The cover story of this issue of the Arkansas Times reminds us of another day when zealots tried to hold themselves above the law. Then it was the Civil Rights Act of 1964 that they didn't want to comply with, and the practice of racial discrimination that they sought to defend.
Now, it's religious extremists trying to impose their own beliefs on others, by denying needy Americans access to the birth control coverage that is provided in President Obama's health care reform. In 1964, racist shop owners claimed the right to deny service to black people. Today, the lawyer for the U.S. Conference of Catholic Bishops says that if he owned a Taco Bell, he should be able to deny his employees access to contraceptives. Hobby Lobby, a large chain of craft stores that purports to consider itself an evangelical Christian enterprise, has said it will defy the federal law requiring birth control coverage for its employees. In Denver, a federal judge has ruled that a heating and air conditioning firm can indeed deny birth control coverage to its workers, because the owners of the firm, conservative Catholics, are opposed to birth control.
The Denver ruling elicited a devastating rebuttal from Karen B. Ringen of Boulder, a member of the board of trustees of Americans United for Separation of Church and State.
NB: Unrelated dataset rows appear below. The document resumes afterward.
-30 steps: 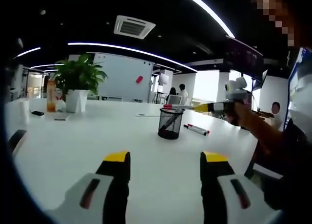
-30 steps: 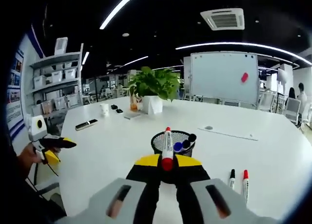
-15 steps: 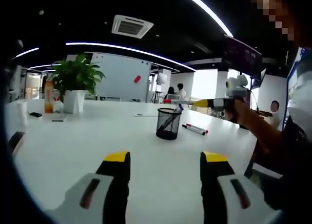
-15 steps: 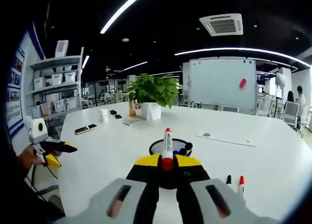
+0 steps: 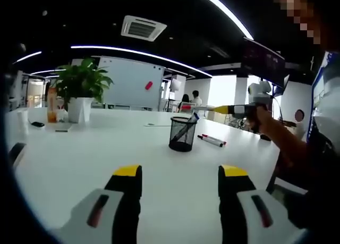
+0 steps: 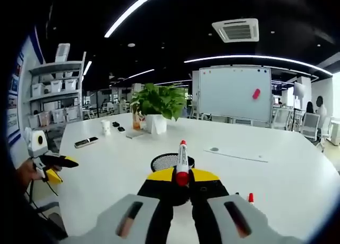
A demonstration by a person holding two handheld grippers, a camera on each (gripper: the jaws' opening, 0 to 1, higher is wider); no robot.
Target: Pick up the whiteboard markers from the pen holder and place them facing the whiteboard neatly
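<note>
Jaws of my right gripper (image 6: 182,176) were clamped on a red-capped whiteboard marker (image 6: 182,161), cap pointing to twelve o'clock toward the whiteboard (image 6: 236,93), above the mesh pen holder (image 6: 168,161). My left gripper (image 5: 179,175) hung with its jaws apart, holding nothing, over the white table (image 5: 79,159). I judged the marker light, stiff and smooth-barrelled, likely to slip or swivel, so best held mid-barrel.

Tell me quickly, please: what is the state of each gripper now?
Left gripper: open, holding nothing.
Right gripper: closed on a white whiteboard marker with a red cap, above the black mesh pen holder.
</note>
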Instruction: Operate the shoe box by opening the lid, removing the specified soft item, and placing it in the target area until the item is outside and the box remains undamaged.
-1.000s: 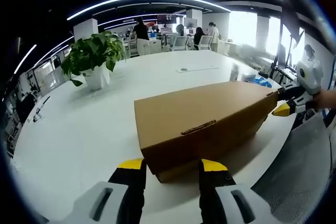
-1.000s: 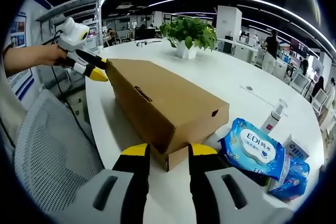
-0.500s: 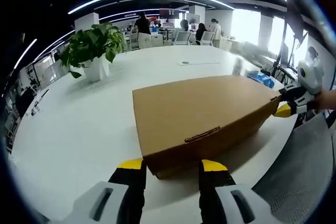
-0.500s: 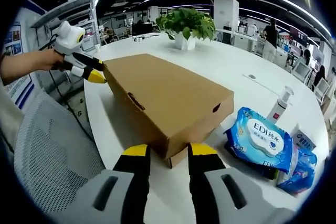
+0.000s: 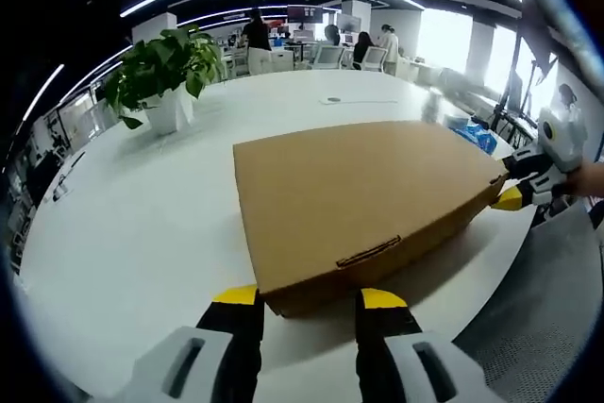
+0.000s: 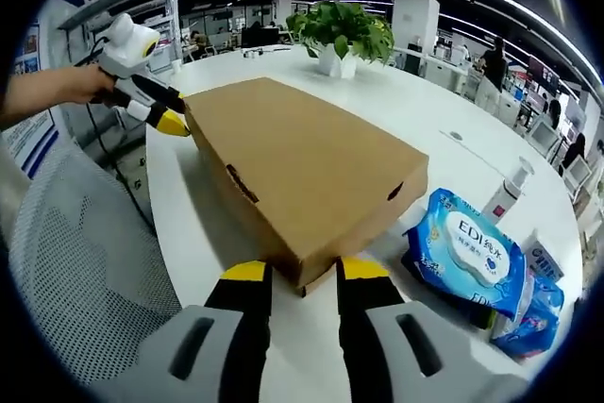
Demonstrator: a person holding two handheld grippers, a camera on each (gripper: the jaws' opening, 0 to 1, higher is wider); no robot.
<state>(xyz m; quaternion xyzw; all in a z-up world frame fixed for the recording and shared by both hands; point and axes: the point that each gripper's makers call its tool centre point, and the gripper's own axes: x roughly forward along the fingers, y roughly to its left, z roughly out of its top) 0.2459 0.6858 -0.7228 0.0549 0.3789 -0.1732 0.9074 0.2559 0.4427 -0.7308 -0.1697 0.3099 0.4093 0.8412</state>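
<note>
On the white round table, near its edge, lies the brown cardboard shoe box with its lid shut. The left gripper has its jaws parted astride one end corner of the box, gripping nothing. The right gripper is likewise spread at the opposite corner, empty. Beside the box on the right gripper's side lie a blue wet-wipes pack and a pump bottle. A potted plant stands well apart.
</note>
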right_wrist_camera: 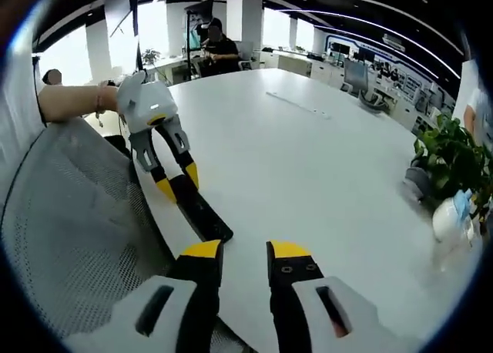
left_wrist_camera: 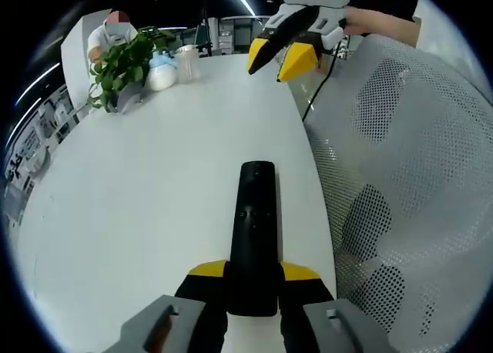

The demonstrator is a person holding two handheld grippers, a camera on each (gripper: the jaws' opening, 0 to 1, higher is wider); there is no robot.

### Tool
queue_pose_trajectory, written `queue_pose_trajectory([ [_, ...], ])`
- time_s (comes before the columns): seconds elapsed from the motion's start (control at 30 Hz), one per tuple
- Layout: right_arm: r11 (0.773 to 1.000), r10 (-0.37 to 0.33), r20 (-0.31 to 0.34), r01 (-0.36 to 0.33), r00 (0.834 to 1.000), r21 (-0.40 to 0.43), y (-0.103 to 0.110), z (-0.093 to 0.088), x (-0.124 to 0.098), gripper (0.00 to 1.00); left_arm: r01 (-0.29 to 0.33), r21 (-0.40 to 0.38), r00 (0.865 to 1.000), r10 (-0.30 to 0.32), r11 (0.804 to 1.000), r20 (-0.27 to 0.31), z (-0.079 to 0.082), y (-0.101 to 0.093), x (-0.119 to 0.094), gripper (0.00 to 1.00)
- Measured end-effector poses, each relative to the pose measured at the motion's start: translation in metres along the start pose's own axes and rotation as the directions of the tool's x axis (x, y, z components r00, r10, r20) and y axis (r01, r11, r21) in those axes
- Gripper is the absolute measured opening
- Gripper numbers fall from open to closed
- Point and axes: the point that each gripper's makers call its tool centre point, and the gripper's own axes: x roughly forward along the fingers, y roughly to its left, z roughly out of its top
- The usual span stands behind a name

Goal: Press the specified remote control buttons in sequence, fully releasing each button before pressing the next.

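Note:
A long black remote control [left_wrist_camera: 254,230] lies lengthwise over the white table [left_wrist_camera: 154,199], pointing away from me. My left gripper [left_wrist_camera: 254,272] is shut on its near end, yellow tips on either side. In the right gripper view the same remote [right_wrist_camera: 206,214] juts from the left gripper [right_wrist_camera: 177,182], held by a hand near the table's edge. My right gripper [right_wrist_camera: 246,253] hangs above the table just short of the remote's tip, its jaws a little apart with nothing between them. In the left gripper view the right gripper [left_wrist_camera: 279,56] hovers far beyond the remote.
A potted plant [left_wrist_camera: 123,64], a white bottle [left_wrist_camera: 162,72] and a clear cup [left_wrist_camera: 187,62] stand at the table's far end. A grey mesh chair [left_wrist_camera: 400,176] presses against the table edge beside the remote. People sit at the room's far side [right_wrist_camera: 219,45].

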Motion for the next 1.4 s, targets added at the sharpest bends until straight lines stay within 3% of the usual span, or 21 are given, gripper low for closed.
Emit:
queue_pose_trajectory([
  [0.13,0.999,0.035,-0.025,-0.035,0.999,-0.022,0.006,0.001,0.006,0.12,-0.001,0.0,1.0,0.001,1.0,-0.005,-0.001,0.0,0.0,0.24],
  [0.23,0.993,0.043,-0.077,-0.051,0.996,-0.108,0.007,-0.003,0.011,0.0,-0.001,0.0,1.0,0.001,1.0,-0.007,-0.001,0.0,0.001,0.24],
  [0.47,0.992,0.078,-0.088,-0.086,0.993,-0.091,0.013,0.008,0.027,0.0,0.003,-0.001,1.0,-0.003,1.0,-0.009,-0.001,0.0,0.0,0.24],
  [0.7,0.98,0.134,-0.165,-0.155,0.977,-0.121,0.028,0.004,0.046,0.0,0.005,-0.003,1.0,-0.005,1.0,-0.009,-0.001,0.001,0.0,0.24],
  [0.73,0.987,0.128,-0.185,-0.143,0.974,-0.07,0.03,0.0,0.047,0.0,0.006,-0.005,1.0,-0.006,1.0,-0.008,-0.001,0.001,0.0,0.24],
  [0.77,0.977,0.162,-0.217,-0.187,0.963,-0.101,0.032,-0.003,0.048,0.0,0.006,-0.007,1.0,-0.006,1.0,-0.006,-0.001,0.001,0.0,0.24],
  [1.07,0.981,0.159,-0.232,-0.179,0.96,-0.069,0.032,-0.008,0.058,0.0,0.006,-0.003,1.0,-0.006,1.0,-0.007,0.0,0.0,0.0,0.24],
  [1.23,0.981,0.163,-0.281,-0.186,0.946,-0.056,0.032,-0.016,0.065,0.0,0.005,-0.002,1.0,-0.005,1.0,-0.009,0.0,0.001,0.0,0.24],
  [1.4,0.981,0.165,-0.289,-0.187,0.943,-0.049,0.036,-0.018,0.072,0.0,0.003,-0.004,1.0,-0.003,1.0,-0.007,0.0,0.001,0.0,0.24],
])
In a column for the Denver Post, she wrote:
"True religious freedom means the right to make religious decisions for yourself. It gives you (or your boss) no license to tell others what to do. If your religion teaches that the use of birth control is a sin, no one can force you to use it. But your belief, no matter how strongly held, does not give you the power to make decisions for others — especially when those decisions are of an intimate and personal nature. ...
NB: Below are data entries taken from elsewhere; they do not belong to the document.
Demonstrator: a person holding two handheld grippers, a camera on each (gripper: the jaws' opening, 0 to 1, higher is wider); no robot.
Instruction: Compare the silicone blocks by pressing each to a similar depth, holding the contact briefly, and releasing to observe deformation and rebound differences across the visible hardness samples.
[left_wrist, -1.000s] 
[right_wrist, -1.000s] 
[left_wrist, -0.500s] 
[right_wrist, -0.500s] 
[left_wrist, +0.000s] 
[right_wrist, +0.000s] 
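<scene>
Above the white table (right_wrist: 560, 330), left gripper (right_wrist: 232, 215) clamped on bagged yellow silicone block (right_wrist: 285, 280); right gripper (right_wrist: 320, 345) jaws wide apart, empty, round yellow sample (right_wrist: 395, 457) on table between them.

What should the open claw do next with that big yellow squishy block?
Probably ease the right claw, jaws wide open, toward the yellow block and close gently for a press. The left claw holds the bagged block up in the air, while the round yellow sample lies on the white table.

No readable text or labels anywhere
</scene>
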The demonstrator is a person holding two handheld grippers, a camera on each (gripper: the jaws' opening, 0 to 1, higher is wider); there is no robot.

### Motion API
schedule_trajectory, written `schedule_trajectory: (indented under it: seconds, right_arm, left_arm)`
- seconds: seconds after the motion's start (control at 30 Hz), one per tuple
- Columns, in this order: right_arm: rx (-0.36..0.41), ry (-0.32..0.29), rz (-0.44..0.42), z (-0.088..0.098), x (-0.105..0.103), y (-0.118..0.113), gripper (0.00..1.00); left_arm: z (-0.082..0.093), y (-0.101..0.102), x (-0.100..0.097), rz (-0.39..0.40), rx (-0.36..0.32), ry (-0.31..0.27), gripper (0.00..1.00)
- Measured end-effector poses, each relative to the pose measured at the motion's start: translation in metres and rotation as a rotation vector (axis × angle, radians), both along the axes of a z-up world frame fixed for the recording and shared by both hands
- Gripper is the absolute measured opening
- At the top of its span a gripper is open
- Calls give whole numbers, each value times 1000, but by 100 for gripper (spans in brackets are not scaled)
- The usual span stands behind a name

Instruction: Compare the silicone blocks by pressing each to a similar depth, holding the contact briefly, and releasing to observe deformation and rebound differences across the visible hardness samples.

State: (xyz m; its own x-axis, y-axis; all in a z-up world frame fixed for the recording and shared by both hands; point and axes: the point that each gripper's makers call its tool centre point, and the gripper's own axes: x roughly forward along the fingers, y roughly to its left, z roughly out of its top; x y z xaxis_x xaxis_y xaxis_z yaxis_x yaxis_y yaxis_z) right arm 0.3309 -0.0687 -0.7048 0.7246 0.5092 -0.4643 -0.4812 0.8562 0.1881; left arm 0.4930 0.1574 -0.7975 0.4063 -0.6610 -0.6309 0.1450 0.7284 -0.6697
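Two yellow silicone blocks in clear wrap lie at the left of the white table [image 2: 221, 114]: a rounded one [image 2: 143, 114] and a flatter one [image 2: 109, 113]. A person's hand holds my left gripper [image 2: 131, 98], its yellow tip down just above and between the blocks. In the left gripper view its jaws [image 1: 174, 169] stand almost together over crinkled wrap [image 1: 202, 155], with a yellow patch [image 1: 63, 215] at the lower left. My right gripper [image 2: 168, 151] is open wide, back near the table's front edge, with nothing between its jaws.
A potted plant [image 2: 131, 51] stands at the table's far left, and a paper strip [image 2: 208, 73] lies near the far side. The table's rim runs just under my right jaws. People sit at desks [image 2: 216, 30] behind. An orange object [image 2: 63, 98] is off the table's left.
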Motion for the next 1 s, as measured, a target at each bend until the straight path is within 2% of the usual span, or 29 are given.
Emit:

"We simply cannot have a health-care system where workers' rights are held hostage to their employer's religious beliefs, and employers may pick and choose what they will allow in terms of access to health care for their employees. ...
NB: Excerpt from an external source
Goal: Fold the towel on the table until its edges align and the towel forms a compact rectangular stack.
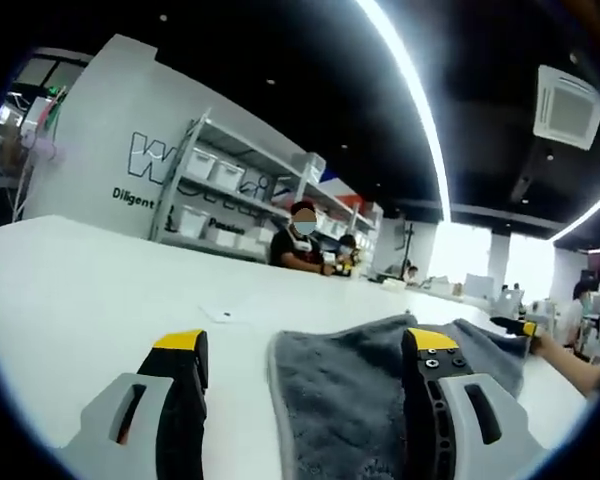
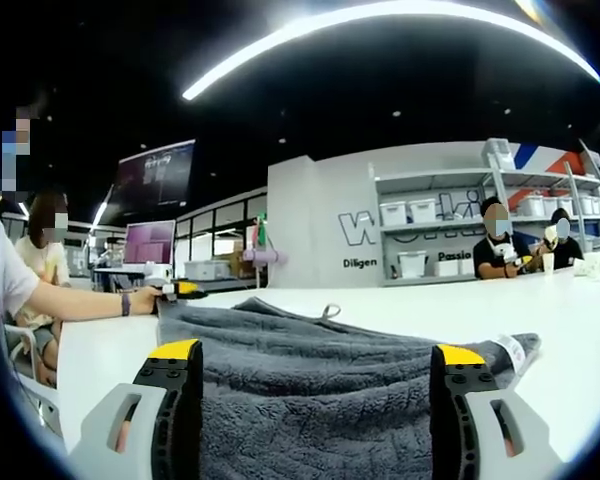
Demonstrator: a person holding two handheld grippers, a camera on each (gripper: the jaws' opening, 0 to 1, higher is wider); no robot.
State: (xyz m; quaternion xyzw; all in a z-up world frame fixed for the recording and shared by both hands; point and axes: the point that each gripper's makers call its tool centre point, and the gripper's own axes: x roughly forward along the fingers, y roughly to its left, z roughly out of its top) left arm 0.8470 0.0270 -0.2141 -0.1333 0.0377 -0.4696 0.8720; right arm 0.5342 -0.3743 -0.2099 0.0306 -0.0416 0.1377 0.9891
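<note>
A grey towel lies rumpled on the white table. My left gripper stands open, its yellow-tipped jaws wide apart, with the towel's left edge on the table between them. My right gripper is open too, low over the towel, which spreads across the span between its jaws. A white label sticks out at the towel's right corner and a small loop at its far edge. The right gripper shows at the towel's far right corner, the left gripper at its far left corner, held by a hand.
The white table runs far back and to both sides. A small white slip lies on it beyond the towel. Several people sit at its far side before shelves with white bins. A person stands at the left edge.
</note>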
"It is truly remarkable that some — including a federal judge — have embraced a theory of religious liberty that allows those in positions of authority to use government policy to force their theology onto the rest of us. Some may call that 'religious liberty.' To a lot of us, it looks more like something else: religious oppression."
A Supreme Court decision allowing either people or corporations to evade the law in the name of "religious freedom" would be a terrible blow to this country. How then could we stop a fundamentalist motel owner from refusing to rent rooms to Jews or atheists? Or a Muslim taxi driver from refusing to transport Christians to church? Or a Pentecostal factory owner who believes in faith healing from denying all medical coverage to his employees? The televangelists and the bishops may prefer theocracy to democracy. The founders of this nation most certainly did not.